• [Your goal]: Each line from the opening of the listing below through the line that contains "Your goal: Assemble" is to be output exactly as written.
+ + + + +
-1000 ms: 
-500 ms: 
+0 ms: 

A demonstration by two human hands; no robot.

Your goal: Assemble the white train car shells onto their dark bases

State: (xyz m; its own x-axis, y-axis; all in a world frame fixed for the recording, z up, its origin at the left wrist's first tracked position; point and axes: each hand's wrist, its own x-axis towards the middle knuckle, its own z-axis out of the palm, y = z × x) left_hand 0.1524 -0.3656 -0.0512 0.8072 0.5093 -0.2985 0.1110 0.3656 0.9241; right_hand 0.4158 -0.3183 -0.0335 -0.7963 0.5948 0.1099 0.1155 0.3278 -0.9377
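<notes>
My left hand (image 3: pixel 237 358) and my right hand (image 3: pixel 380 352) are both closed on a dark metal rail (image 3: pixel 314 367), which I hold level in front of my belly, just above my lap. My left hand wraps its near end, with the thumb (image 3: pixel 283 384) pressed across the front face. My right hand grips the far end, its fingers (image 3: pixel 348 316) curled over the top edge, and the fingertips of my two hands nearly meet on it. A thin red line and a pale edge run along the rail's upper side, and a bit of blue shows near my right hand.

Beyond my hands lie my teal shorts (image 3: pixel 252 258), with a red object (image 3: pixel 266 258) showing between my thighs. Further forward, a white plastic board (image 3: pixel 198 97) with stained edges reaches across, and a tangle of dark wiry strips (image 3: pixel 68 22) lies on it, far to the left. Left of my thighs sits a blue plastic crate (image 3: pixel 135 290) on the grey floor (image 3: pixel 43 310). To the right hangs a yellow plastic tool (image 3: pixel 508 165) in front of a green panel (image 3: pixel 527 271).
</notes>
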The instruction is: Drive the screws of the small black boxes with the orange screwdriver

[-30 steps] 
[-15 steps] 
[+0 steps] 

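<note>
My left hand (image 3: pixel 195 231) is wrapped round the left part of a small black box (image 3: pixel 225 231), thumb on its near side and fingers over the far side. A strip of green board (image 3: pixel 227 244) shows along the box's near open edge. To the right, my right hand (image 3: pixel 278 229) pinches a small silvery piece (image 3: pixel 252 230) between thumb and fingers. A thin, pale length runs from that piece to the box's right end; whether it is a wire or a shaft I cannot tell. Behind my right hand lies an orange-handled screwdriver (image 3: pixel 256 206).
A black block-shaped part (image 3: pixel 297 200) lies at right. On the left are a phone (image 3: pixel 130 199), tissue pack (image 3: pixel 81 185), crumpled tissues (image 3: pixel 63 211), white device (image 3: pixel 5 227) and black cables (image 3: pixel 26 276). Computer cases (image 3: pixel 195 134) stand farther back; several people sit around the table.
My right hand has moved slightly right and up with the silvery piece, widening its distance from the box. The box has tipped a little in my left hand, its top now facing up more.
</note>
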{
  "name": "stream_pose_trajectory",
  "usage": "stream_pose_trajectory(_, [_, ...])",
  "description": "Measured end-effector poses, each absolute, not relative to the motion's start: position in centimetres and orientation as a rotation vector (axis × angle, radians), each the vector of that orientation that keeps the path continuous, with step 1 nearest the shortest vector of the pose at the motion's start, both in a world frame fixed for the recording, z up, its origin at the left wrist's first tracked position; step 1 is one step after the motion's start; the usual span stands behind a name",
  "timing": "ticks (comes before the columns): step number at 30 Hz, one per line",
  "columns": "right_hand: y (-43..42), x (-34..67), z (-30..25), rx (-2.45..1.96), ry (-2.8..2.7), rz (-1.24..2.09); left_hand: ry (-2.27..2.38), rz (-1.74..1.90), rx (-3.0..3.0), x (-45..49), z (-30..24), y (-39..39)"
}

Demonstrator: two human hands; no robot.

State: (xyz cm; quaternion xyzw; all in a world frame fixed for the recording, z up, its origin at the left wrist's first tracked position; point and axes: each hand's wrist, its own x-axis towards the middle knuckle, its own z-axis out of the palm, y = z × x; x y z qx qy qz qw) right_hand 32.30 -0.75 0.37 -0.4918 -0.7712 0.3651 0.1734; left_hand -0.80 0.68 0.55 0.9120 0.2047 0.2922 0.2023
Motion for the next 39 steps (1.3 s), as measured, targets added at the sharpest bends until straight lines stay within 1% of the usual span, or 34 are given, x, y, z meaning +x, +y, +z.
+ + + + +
• [Answer to this exercise]:
-1000 ms: 
-500 ms: 
+0 ms: 

A demonstration by two human hands; no robot.

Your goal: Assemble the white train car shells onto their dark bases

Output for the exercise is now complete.